St thomas Lymington

Two months of churches by Sasha Ward

On my days out I visit any church I pass whose door is open. I’ve not come across anything spectacular recently, so here are small scale highlights from the past two months that include some obvious links - blue glass, boats and rivers.

St Thomas Church, Lymington. Left: George Cooper-Abbs 1946. Right: Tracey Sheppard 2024.

In Lymington, beside the sea, I liked the fish at the bottom of a Cooper-Abbs window where you can also see a clear example of his name and maker’s mark (above left). In the same church, the new inner doors etched and engraved by Tracey Sheppard have a full size sparrow and goldfinch on the tree branches that are astonishingly life like, full of textures and shades of white (above right). On the lower part of the doors (not shown) salt laden waves lap at the roots of the tree.

In St Saviour’s Pimlico there was a subtle window, predominantly pale blue, made up of separate scenes including a landscape with sheep and wolf in the bottom corner (below).

St Saviour Church, Pimlico.

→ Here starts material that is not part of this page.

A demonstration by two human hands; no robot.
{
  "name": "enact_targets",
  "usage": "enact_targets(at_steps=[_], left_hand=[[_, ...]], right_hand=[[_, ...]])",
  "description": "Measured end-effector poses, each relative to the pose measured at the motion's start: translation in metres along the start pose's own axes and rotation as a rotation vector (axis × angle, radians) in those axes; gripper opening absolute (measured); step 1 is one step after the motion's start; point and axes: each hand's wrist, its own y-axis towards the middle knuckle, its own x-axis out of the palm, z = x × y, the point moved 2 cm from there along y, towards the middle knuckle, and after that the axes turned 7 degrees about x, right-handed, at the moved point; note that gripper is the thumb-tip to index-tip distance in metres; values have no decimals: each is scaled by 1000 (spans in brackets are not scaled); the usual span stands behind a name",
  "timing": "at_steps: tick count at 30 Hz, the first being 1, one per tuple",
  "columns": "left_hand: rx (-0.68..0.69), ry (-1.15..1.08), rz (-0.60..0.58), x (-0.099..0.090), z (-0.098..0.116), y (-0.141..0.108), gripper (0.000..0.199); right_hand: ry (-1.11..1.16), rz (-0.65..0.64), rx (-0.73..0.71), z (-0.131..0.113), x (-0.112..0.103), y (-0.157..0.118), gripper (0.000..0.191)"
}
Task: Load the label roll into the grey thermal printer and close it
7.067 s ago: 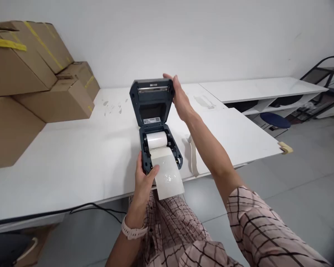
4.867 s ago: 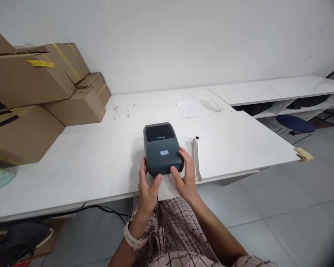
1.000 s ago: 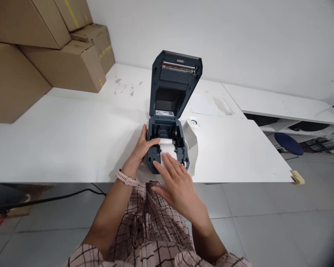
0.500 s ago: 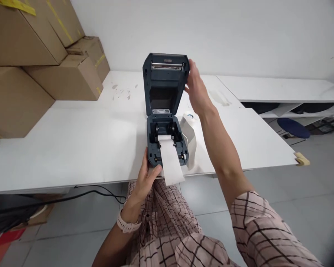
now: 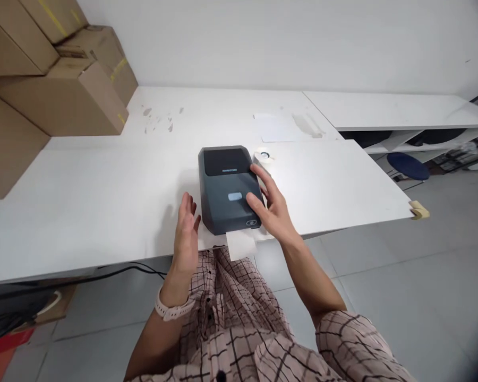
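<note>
A dark blue-grey label printer [image 5: 223,185] stands near the table's front edge with its lid down. From its front slot a strip of white label paper [image 5: 241,244] hangs over the edge. My right hand [image 5: 274,207] rests on the printer's right side, thumb and fingers apart, touching the lid. Just left of the printer, my left hand [image 5: 186,233] is held upright with its fingers stretched out, beside the casing. Behind my right hand lies a roll of white labels [image 5: 264,157], partly hidden.
Cardboard boxes [image 5: 75,101] are stacked at the table's left end. A white sheet [image 5: 276,127] lies toward the back of the white table [image 5: 115,196]. Open shelves and a blue stool [image 5: 408,166] stand to the right. A black cable [image 5: 103,275] runs below the front edge.
The printer's lid has come down from upright and now covers the inside and the paper roll. My left hand has left the printer's front corner; my right hand has lowered with the lid.
</note>
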Motion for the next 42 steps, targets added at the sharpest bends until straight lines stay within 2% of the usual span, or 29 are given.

Baptistry window c. 1922.

In one of my local churches, Alton Barnes in Wiltshire, a south facing window has a number of memorial diamond panes designed and engraved by Laurence Whistler and his son Simon Whistler, with the later ones (from 2004) engraved by Frank Grenier. Here you can again find some sheep, also a paper boat that Laurence Whistler designed for his own memorial, being blown around by life (below right).

St Mary Church, Alton Barnes. Window with diamond panes by Laurence Whistler and Simon Whistler 1979 - 2001.

All Saints Church, Hove. Narthex windows by Martin Travers, 1932.

In All Saints Hove, I was delighted to find a series of small windows by Martin Travers in the Narthex, so outside the main body of this huge church. You are able to get close up to see the finely painted details in the figures that fill each of the window openings, with simple plain borders and this text below; Remember O Lord the souls of Thy servants Thomas Peacey priest Vicar of Hove 1879-1909 and Prebendary of Chichester Cathedral, born 16.IX.1846 died I.IV.1909 and Ellen Maria Conolly his wife, born 10.III.1854 died 22.X.1899. These windows were given in their memory by their loving and grateful children.

A window from 2023 installed in one of the windows in the Abbey Church, Beaulieu is dedicated to Edward John Barrington Douglass Scott Montagu (all one person) 1926-2015, founder of the National Motor Museum in the grounds of his stately home, Beaulieu Palace House. This window shows the Beaulieu river from the Abbey down to the sea, there are symbols of different aspects of the Christian faith included in the design but like so much new church glass the emphasis is on the natural world.

Abbey Church, Beaulieu. Nicholas Bechgaard, made by Salisbury Cathedral stained glass 2023.

I went to see a new set of windows that were installed at the bottom of the very tall north transept window in St Mary Redcliffe in 2023 to replace panels commemorating the Bristol slave trader Edward Colston. On the theme And who is thy neighbour? the artist chosen for the commission, Ealish Swift, has drawn scenes linked by water and showing Jesus as multiple ethnicities. These scenes include the Bristol Bus Boycott, which paved the way for the Race Relations Act of 1965, with Jesus as a fellow protester and radical and in the third panel (above right) a depiction of Jesus as a child refugee fleeing to Egypt. It is good to see meaningful events celebrated in stained glass, and also good to see new work that fits in with the old in terms of scale of figures, decorative borders and text, but that is so obviously of its own time.

St Mary Church, Redcliffe Bristol. Lower panels by Ealish Swift made by Holy Well glass 2023.